Third, the IJ found that Chun Mendez had not established

a well-founded fear of future persecution on account of a protected

ground. The IJ first addressed Chun Mendez's claimed membership

in the PSG of "communal landowners of Ixchiguán, Guatemala that

refused to cooperate with criminal gangs." After assuming without deciding that the PSG was cognizable, the IJ nonetheless found

that because Chun Mendez "testified that she [was] not a landowner

and that her grandmother owns the house in Ixchiguán, and there is

insufficient evidence in the record that [Chun Mendez] has communal

ownership of the land," Chun Mendez had not established membership

in the PSG. The IJ further determined that, even if Chun Mendez

had established membership in the PSG, she "ha[d] not established

an objectively reasonable fear of persecution."

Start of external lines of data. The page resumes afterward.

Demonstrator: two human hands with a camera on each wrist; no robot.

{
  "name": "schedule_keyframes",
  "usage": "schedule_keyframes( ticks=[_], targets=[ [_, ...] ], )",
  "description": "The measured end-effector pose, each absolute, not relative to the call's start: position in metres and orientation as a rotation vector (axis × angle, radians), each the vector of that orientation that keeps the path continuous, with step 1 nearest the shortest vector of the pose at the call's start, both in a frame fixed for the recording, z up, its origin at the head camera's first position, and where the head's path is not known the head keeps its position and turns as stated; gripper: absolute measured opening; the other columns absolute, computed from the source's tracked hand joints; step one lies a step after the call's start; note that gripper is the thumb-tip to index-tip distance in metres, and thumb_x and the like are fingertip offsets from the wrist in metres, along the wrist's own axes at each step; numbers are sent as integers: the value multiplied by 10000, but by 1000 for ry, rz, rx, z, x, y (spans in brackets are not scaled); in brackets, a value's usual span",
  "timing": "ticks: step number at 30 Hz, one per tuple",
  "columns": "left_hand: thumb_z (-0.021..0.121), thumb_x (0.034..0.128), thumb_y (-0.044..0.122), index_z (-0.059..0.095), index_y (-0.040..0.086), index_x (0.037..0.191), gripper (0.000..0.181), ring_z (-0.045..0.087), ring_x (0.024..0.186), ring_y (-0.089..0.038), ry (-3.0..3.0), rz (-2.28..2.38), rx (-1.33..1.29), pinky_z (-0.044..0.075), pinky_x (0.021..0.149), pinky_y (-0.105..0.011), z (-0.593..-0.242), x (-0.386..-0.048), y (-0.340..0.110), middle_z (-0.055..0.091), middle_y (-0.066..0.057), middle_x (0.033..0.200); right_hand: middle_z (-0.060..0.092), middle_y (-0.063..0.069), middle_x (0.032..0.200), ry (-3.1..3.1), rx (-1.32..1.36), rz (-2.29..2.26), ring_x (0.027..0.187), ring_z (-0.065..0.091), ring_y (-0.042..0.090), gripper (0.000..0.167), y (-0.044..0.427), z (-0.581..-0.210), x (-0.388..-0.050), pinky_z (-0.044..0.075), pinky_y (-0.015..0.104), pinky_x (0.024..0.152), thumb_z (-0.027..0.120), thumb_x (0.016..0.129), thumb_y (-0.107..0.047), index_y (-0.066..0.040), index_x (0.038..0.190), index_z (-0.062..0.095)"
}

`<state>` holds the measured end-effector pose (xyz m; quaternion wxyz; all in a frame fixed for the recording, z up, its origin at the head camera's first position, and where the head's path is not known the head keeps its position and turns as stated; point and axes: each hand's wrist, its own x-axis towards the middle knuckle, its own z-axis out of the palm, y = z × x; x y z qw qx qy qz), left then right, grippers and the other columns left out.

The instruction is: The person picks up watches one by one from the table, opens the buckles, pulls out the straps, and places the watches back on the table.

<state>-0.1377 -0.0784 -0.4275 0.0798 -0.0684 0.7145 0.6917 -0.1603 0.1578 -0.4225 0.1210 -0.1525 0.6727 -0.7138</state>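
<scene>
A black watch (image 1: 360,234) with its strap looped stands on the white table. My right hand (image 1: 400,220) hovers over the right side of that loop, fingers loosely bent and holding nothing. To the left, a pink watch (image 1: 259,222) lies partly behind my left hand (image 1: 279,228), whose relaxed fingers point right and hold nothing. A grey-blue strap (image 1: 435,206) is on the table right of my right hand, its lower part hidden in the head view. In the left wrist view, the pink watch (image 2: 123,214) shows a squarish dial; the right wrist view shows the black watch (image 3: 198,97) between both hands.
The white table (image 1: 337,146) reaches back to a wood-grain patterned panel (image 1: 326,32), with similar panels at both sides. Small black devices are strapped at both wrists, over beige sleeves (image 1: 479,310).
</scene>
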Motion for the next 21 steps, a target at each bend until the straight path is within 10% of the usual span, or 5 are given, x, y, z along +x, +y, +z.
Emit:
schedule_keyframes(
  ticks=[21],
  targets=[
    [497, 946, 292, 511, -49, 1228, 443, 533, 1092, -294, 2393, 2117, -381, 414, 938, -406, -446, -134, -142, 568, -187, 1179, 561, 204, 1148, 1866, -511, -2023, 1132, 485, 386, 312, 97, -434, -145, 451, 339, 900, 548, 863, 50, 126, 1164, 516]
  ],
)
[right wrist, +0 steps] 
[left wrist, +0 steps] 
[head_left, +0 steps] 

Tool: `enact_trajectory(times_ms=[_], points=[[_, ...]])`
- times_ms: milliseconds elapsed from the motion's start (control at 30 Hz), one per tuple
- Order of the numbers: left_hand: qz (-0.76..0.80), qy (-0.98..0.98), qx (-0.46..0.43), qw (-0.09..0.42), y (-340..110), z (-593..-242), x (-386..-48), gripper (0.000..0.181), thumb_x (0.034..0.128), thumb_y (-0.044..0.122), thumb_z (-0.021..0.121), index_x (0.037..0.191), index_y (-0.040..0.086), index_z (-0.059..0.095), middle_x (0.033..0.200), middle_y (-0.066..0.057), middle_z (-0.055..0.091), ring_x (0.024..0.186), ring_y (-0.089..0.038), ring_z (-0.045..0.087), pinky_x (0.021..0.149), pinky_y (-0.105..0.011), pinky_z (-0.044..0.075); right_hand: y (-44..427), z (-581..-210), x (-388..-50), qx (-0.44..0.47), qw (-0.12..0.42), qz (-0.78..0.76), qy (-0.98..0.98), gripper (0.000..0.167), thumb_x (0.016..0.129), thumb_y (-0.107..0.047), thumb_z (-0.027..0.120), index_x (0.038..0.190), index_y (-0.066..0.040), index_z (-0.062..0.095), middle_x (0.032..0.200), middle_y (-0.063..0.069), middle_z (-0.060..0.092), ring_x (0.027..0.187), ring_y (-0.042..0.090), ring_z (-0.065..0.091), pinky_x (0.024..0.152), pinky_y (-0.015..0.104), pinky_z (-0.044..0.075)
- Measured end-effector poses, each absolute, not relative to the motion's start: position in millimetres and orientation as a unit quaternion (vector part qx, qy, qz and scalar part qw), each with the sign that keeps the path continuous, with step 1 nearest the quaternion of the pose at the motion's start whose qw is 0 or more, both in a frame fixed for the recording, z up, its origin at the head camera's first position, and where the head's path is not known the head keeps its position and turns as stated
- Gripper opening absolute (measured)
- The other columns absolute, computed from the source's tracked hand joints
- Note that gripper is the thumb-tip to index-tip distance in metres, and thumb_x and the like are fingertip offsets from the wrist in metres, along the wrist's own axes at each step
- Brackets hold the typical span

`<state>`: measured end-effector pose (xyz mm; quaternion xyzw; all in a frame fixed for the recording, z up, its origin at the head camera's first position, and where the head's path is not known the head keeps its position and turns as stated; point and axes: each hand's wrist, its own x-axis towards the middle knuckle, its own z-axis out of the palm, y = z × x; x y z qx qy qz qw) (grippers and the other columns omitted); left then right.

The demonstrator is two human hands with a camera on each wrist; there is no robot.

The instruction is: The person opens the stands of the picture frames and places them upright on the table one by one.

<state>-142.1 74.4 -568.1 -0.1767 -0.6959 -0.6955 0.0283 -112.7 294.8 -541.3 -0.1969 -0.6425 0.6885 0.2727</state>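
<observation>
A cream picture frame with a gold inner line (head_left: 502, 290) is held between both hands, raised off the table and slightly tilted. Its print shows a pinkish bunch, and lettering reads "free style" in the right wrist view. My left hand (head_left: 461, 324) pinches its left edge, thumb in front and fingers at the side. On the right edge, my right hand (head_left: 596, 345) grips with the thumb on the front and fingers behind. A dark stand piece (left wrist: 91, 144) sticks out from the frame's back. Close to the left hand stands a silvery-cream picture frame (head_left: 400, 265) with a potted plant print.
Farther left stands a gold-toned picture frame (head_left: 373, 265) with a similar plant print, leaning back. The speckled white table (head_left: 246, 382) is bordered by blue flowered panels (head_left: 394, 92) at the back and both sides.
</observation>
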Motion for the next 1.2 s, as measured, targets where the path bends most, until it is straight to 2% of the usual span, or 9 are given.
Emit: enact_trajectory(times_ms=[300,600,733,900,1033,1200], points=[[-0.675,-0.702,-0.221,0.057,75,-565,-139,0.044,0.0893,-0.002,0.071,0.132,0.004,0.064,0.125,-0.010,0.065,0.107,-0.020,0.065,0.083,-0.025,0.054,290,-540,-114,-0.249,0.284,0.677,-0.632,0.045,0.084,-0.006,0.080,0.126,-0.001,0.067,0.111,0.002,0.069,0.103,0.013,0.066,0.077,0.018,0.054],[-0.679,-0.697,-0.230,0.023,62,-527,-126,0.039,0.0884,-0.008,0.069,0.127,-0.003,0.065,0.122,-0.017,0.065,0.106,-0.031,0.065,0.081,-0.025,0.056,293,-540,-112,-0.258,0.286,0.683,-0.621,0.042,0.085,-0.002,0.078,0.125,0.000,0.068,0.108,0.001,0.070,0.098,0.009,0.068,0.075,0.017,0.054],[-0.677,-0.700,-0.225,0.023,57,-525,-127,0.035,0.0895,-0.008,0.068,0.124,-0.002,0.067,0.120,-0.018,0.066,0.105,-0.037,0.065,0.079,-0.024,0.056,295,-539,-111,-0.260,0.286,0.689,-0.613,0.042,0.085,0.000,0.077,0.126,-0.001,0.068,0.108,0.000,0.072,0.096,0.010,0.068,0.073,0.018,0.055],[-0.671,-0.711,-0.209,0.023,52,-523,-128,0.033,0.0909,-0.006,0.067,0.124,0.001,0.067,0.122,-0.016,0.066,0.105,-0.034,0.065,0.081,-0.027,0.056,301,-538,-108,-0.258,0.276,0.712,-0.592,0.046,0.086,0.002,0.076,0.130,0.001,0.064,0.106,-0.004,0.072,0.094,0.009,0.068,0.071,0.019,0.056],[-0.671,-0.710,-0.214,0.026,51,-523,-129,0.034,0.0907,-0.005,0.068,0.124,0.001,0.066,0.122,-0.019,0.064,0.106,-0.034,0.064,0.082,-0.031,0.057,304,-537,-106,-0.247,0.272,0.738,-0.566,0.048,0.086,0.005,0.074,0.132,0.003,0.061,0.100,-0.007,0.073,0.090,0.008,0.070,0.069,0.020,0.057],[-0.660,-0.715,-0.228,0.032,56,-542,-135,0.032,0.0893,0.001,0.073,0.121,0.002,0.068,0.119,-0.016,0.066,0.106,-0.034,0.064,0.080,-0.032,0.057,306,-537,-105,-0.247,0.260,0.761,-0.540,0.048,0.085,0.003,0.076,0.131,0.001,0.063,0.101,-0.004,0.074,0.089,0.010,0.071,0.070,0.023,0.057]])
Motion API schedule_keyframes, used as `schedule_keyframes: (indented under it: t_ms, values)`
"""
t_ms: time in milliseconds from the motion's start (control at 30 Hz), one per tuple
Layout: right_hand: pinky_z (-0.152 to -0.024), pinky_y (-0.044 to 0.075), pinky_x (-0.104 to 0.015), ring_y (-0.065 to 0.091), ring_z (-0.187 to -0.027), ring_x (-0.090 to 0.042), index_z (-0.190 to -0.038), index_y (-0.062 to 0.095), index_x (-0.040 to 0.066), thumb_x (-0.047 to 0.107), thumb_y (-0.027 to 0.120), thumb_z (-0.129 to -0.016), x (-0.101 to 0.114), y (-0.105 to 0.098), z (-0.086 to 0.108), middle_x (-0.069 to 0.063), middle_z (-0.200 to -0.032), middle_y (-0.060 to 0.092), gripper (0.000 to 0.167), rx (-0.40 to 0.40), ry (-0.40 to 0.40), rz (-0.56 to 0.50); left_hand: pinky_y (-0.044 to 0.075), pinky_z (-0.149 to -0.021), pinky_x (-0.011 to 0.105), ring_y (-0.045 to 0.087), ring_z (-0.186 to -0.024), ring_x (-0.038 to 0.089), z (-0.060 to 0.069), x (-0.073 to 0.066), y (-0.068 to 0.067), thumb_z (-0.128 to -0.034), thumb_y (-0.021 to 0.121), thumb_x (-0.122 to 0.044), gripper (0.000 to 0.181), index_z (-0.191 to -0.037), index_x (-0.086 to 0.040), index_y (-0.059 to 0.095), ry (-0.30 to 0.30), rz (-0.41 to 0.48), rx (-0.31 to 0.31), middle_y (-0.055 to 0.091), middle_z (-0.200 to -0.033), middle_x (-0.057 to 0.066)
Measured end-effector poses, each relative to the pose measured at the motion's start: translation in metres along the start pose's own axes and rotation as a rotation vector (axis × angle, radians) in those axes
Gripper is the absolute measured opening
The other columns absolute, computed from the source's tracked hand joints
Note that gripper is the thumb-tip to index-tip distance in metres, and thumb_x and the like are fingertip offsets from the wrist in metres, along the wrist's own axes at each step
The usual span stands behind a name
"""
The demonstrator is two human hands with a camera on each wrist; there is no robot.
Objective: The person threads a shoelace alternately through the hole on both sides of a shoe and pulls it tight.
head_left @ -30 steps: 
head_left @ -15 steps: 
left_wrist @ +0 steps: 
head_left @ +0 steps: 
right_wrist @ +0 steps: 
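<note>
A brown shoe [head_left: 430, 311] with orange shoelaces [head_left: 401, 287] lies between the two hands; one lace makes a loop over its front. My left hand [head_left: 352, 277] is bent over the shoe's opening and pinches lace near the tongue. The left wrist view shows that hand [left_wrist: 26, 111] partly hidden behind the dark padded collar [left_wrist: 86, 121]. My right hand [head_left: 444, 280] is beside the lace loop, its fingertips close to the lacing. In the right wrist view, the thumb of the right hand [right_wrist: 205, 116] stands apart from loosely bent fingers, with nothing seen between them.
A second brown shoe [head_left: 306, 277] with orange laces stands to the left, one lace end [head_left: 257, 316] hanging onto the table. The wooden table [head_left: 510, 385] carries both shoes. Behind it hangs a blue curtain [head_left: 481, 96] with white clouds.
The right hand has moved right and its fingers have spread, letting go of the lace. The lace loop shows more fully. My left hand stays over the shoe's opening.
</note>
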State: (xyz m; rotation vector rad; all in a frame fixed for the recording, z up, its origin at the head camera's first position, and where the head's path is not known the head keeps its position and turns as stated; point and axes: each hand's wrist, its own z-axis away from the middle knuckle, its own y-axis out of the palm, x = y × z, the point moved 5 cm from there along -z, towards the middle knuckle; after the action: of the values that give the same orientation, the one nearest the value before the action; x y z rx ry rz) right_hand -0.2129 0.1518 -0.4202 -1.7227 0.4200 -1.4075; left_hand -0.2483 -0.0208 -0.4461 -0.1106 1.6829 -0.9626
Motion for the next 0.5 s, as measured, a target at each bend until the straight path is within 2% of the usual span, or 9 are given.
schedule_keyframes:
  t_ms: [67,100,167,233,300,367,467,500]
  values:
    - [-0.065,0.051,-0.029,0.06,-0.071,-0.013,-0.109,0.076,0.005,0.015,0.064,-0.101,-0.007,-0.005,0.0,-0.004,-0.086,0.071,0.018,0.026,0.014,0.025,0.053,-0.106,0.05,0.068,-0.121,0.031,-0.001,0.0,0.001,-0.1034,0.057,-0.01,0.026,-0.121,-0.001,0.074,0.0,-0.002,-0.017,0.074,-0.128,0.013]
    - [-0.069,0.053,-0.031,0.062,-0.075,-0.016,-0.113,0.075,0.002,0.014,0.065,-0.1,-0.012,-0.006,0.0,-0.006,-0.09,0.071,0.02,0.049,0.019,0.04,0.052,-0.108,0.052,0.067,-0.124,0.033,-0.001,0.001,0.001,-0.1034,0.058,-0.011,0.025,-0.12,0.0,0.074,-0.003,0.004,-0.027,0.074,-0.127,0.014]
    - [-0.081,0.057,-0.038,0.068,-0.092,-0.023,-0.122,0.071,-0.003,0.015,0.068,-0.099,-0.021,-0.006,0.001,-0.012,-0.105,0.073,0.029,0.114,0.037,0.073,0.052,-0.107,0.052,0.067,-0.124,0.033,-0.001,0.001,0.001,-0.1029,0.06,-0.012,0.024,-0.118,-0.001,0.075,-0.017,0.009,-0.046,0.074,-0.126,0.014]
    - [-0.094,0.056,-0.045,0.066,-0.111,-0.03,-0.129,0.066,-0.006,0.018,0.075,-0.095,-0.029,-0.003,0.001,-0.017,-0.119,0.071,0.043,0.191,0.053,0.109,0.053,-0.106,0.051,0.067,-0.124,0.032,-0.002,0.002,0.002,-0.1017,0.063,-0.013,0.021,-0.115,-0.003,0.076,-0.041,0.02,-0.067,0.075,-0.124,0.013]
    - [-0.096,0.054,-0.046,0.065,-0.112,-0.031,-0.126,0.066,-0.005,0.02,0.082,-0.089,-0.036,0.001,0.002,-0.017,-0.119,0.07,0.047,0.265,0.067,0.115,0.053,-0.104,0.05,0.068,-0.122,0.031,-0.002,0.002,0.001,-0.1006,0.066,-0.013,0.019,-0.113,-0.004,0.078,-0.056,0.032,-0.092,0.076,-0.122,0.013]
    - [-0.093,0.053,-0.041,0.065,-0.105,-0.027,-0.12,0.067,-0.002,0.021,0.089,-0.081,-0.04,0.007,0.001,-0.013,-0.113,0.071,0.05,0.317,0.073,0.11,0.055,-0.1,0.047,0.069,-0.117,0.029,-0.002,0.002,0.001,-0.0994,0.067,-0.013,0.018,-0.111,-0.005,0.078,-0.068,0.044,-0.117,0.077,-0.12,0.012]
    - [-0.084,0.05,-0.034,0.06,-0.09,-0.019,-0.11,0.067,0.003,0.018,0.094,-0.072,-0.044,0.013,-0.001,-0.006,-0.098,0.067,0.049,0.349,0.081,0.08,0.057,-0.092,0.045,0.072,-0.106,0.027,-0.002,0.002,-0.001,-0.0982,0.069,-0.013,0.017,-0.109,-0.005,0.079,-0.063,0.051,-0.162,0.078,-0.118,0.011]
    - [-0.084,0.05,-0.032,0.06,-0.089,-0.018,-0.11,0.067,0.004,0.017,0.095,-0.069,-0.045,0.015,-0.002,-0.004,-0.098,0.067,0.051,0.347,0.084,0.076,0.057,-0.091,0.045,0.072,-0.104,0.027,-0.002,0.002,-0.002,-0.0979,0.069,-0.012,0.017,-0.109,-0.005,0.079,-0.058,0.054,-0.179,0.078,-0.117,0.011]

The IJ then turned to Chun Mendez's claim of having a

well-founded fear of persecution on account of her race as an

indigenous woman of Mam descent and found that she "ha[d] not

demonstrated that [she] would be singled out for persecution or

that there is a pattern or practice of persecuting individuals of

[her] race." The IJ noted that the evidence in the record, as

well as Chun Mendez's testimony, "indicate[d] that the harm [she]

fear[s] is on account of a decade's old land and resources dispute"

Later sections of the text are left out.